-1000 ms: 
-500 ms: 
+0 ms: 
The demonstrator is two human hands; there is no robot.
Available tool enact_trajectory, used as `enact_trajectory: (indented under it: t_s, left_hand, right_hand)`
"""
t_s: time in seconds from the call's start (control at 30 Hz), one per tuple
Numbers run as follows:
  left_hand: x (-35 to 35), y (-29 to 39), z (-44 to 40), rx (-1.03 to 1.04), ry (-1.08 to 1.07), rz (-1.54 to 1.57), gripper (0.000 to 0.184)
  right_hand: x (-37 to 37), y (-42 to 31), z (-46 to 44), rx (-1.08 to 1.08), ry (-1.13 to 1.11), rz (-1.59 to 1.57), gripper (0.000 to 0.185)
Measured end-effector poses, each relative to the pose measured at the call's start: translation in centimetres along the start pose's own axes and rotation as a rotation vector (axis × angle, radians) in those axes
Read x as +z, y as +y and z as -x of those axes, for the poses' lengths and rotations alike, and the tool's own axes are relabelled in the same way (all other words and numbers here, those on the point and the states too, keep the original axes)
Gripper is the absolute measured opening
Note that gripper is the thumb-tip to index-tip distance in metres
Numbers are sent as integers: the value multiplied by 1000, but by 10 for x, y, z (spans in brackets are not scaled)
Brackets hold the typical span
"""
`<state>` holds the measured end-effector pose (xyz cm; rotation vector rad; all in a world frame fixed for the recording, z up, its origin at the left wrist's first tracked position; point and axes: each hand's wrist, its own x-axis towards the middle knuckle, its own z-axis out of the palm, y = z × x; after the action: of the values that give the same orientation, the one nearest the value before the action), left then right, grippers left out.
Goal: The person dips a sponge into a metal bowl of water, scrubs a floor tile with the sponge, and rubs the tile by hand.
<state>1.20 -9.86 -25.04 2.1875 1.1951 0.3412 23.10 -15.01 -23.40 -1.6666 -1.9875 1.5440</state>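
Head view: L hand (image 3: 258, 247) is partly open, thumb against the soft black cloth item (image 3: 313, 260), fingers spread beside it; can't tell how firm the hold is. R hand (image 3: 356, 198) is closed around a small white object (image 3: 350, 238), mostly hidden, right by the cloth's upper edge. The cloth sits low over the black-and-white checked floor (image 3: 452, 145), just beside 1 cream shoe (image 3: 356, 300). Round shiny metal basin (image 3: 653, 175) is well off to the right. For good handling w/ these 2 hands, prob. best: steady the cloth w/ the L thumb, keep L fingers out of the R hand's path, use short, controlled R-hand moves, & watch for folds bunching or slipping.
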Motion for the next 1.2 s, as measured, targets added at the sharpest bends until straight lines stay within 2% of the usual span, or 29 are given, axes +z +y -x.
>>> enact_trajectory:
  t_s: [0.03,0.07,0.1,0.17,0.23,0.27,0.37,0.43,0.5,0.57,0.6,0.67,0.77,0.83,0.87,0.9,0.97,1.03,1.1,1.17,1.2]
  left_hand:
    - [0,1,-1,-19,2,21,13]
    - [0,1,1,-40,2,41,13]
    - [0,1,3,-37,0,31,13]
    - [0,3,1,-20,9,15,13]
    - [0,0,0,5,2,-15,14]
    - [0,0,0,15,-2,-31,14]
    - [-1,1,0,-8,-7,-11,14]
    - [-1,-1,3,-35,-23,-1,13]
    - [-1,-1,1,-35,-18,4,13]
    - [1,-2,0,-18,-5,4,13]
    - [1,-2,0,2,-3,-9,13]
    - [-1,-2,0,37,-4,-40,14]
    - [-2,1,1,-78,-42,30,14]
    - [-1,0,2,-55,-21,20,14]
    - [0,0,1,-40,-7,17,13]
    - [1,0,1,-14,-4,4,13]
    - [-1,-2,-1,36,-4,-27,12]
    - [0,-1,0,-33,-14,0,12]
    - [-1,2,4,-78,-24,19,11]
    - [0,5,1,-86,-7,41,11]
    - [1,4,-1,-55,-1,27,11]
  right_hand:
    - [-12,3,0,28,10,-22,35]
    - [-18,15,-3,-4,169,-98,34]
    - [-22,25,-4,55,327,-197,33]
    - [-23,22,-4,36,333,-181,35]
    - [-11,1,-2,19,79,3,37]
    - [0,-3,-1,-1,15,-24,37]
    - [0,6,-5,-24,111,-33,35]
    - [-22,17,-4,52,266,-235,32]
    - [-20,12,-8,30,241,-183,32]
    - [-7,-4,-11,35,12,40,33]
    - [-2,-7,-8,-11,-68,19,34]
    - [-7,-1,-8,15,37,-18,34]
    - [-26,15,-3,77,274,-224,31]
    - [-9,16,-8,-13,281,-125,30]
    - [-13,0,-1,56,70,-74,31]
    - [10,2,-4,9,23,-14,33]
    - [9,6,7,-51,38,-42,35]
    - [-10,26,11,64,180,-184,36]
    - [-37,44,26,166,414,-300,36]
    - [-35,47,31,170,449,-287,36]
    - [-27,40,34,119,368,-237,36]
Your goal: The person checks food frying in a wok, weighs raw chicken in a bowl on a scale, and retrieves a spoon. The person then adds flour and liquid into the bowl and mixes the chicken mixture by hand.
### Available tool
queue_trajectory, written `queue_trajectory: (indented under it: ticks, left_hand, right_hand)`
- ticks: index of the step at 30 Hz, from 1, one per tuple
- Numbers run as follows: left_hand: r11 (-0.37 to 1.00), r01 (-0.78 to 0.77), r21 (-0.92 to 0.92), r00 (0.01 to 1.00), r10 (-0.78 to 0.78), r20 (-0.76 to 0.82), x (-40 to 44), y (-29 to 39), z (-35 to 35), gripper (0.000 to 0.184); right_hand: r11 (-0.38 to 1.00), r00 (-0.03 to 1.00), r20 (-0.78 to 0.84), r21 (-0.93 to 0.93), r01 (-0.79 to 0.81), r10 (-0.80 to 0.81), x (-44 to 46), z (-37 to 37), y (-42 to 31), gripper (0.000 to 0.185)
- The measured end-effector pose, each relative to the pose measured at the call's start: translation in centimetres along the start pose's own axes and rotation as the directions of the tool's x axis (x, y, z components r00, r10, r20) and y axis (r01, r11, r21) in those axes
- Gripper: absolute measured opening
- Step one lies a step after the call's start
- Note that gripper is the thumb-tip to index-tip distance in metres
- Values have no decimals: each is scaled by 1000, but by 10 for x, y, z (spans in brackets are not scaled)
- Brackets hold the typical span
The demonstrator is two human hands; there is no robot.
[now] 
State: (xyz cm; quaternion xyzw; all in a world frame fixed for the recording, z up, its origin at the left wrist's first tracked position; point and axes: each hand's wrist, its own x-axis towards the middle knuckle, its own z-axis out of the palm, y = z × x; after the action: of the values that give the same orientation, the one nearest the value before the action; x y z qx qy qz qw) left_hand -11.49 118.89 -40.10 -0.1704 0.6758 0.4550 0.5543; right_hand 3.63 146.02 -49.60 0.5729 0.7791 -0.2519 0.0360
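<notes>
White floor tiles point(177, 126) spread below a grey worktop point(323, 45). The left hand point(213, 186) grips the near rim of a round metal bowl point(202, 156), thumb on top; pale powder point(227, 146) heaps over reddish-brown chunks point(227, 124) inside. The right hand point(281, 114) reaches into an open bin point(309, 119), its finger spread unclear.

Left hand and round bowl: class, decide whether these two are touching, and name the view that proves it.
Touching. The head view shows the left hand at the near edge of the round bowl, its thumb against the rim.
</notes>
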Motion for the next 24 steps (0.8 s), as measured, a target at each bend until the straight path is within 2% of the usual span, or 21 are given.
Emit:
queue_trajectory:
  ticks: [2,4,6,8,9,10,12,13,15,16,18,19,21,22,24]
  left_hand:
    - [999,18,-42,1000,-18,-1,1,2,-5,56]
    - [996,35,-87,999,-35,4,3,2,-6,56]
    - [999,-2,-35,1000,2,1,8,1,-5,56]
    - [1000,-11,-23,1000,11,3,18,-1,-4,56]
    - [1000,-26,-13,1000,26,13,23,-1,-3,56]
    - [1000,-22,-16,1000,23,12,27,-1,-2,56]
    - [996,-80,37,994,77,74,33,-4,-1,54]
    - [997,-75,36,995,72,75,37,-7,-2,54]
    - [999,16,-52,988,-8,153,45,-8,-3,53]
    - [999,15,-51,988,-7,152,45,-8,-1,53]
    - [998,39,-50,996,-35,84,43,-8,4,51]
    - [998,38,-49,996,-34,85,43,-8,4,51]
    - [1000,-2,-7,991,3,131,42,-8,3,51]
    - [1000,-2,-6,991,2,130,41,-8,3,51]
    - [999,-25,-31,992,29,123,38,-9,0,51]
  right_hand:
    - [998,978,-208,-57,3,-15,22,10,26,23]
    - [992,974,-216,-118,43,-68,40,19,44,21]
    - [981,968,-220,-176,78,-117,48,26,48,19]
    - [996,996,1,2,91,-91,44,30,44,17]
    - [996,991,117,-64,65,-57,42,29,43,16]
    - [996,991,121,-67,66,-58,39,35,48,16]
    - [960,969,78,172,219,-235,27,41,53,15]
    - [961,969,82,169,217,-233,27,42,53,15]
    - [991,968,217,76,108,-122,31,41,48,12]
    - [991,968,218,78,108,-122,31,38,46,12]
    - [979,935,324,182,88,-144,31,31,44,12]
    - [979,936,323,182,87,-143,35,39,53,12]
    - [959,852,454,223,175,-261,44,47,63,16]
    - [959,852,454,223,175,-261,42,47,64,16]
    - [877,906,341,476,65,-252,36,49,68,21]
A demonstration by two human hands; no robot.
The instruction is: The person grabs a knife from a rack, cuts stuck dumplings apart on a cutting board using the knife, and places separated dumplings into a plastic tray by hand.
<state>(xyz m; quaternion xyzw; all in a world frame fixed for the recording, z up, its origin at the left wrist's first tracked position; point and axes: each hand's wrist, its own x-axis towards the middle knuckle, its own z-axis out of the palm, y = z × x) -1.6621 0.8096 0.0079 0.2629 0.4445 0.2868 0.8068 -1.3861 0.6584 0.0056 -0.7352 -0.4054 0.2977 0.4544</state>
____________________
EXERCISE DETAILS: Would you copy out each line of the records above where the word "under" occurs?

SOLVED PROBLEM:
Available tool enact_trajectory, used as `enact_trajectory: (indented under it: t_s, left_hand, right_hand)`
queue_trajectory, written `queue_trajectory: (indented under it: ticks, left_hand, right_hand)`

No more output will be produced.